Connecting and consulting with a range of stakeholders is hugely beneficial to final outcomes. Listening to and understanding the nuances of different clients and user groups – be it groups from central and local government agencies, school and community boards, local iwi, or building users such as staff, students or members of the public – positively influences the design process and final outcome.

Exploring innovative ways to bring the needs and ideas of clients and users together allows designers to create meaningful architecture.

Working on a range of community projects of varying scale and complexity, my intent is to create enduring, human-centric architecture for our communities and for future generations to enjoy.



Architectural evolution: WSP Architecture

Architecture is the blueprint for a city’s form and function, making it critical to development. So we caught up with WSP Architecture –Christchurch Principal Architect Colin Corsbie FNZIA about the architectural evolution of our city.





What drew you to architecture and what do you love about what you do?
A passion for physically building places and spaces.
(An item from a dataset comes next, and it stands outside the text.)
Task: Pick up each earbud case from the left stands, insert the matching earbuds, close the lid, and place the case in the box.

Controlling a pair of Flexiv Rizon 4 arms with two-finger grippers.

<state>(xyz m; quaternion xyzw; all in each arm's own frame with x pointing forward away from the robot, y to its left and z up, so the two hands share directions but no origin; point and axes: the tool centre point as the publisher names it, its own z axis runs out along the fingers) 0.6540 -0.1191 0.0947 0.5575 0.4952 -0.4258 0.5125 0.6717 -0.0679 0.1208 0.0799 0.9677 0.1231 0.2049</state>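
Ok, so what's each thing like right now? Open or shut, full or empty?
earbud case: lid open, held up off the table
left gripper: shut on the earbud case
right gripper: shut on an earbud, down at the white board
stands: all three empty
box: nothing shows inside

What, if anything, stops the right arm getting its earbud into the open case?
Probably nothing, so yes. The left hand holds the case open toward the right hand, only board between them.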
Each project brings different design challenges and people together. It is a people profession which is constantly changing and evolving, and you learn something new each day.
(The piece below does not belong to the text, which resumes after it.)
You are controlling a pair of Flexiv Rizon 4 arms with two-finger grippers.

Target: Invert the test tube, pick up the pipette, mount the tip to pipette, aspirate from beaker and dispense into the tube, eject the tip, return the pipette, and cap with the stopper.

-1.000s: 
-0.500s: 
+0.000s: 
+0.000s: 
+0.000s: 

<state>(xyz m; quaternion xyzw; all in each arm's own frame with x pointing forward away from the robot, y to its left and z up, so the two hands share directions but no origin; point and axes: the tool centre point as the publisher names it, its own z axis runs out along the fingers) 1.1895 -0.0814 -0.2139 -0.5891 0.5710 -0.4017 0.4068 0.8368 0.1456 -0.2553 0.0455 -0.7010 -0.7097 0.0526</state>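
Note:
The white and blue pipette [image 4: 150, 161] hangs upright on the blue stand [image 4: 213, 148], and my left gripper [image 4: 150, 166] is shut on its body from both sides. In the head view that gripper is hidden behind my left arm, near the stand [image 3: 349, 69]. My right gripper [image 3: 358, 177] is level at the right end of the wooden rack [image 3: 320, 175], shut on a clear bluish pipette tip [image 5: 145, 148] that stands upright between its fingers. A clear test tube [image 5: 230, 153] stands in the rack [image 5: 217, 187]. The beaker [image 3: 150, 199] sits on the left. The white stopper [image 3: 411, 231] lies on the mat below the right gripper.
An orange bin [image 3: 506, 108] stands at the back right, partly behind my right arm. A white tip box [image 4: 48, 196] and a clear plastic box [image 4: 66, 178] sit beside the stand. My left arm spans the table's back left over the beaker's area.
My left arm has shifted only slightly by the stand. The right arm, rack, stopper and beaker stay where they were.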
How is the architectural climate looking right now?
It is difficult to gauge the ongoing impacts from Covid-19. Firms primarily working in the commercial and hospitality sectors will be affected most. Some firms are certainly feeling the pain in the short term and may have to diversify to survive. New Zealanders are very resilient however and part of our “can-do” Kiwi mentality is to look forward and focus on things we can control, not dwell on things we can’t change. I am positive the profession can respond to this latest challenge.
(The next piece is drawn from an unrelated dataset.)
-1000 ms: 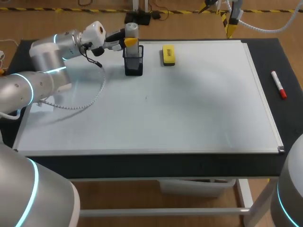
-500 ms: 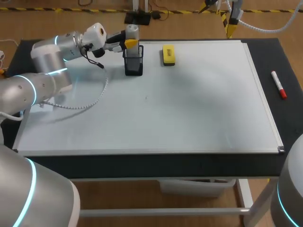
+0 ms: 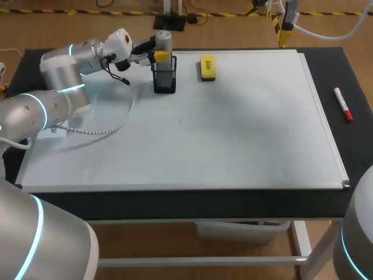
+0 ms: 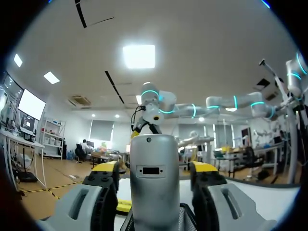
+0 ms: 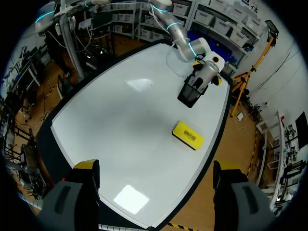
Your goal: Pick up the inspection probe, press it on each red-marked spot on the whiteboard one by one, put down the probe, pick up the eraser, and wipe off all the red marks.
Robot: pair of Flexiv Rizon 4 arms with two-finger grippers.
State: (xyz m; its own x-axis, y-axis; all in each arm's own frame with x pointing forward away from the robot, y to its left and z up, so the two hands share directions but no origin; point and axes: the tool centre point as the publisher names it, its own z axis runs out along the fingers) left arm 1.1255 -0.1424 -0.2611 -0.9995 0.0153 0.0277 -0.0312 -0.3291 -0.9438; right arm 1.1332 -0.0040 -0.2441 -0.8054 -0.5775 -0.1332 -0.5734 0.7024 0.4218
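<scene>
1. In the head view, my left gripper (image 3: 158, 54) is sitting at the inspection probe (image 3: 162, 39). The probe is standing upright in the black mesh holder (image 3: 165, 80) near the far left corner of the whiteboard (image 3: 233, 134).
2. My left wrist view is adding what the head view is not showing. The probe's grey body is rising between my yellow fingertips (image 4: 106, 169) with a thin dark gap on each side, so my fingers are standing apart around it, not pinching it.
3. My right gripper (image 5: 156, 167) is showing only in its own wrist view. It is hanging high above the board with fingers spread wide and nothing between them.
4. The yellow eraser (image 3: 207, 67) is lying flat by the board's far edge, near the holder but apart from it.
5. A red-tipped marker (image 3: 343, 104) is lying on the dark table (image 3: 349, 64), just outside the board's right frame.
6. Holder and eraser are both crowding the far edge, and the board is stretching wide from them toward its near and right frame.
</scene>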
What are some of the main architectural trends you’ve been seeing come through?
The Christchurch Earthquakes have resulted in a new architecture where innovative resilient structures have been created and these structures are being expressed as part of the architectural aesthetic. Covid-19 has already changed the way we work and given us the opportunity to reprioritise our lives. People are more aware of the profound impact our surroundings have on our health and wellbeing, and this will drive new architectural approaches to work and home environments. This unprecedented event has given us the opportunity to pause and reflect on what we are designing and building, another outcome of which will be a more committed focus on sustainable and environmentally responsible design solutions.

Your practice was involved with the St Patrick’s Church in Lincoln. What are some of the other most fulfilling projects your practice been involved with over the past year?
Our design aspiration is to create enduring and human-centric architecture. Our portfolio is very broad, encompassing community and civic projects, churches, schools, tertiary education facilities, projects for central government and local government agencies, commercial buildings and large infrastructure projects. A new Visitor Experience Centre in Stewart Island, the Auckland City Rail Link (CRL) project, Grace Apartments Complex in Auckland, Massey University Innovation Science Centre, Linwood Pool Complex, new Public Amenities for the Kaikoura highway, a new Town Square for Greymouth, the MWRC Commercial Office Building in Palmerston North, and Wellington East Girls High School, demonstrate the varying scale and geographic spread of our projects.

What exciting projects we can look forward to?
We are currently pursuing a number of exciting project opportunities which will help revitalise the towns, cities and regions where they are located. Commercial and political sensitivities prevent me from expanding on these at this point, but a number have already secured funding, including some with Provincial Growth Fund support and will be proceeding in due course.

What does the next 12 months have in store for WSP Christchurch?
We are committed to a number of economic stimulus projects across New Zealand and these will be our primary focus in addition to our business as usual project work. Our practice is extremely busy and has a strong forward workload. Our over-arching design ethos is ‘Creating what matters for future generations’ – and this is what drives our design team.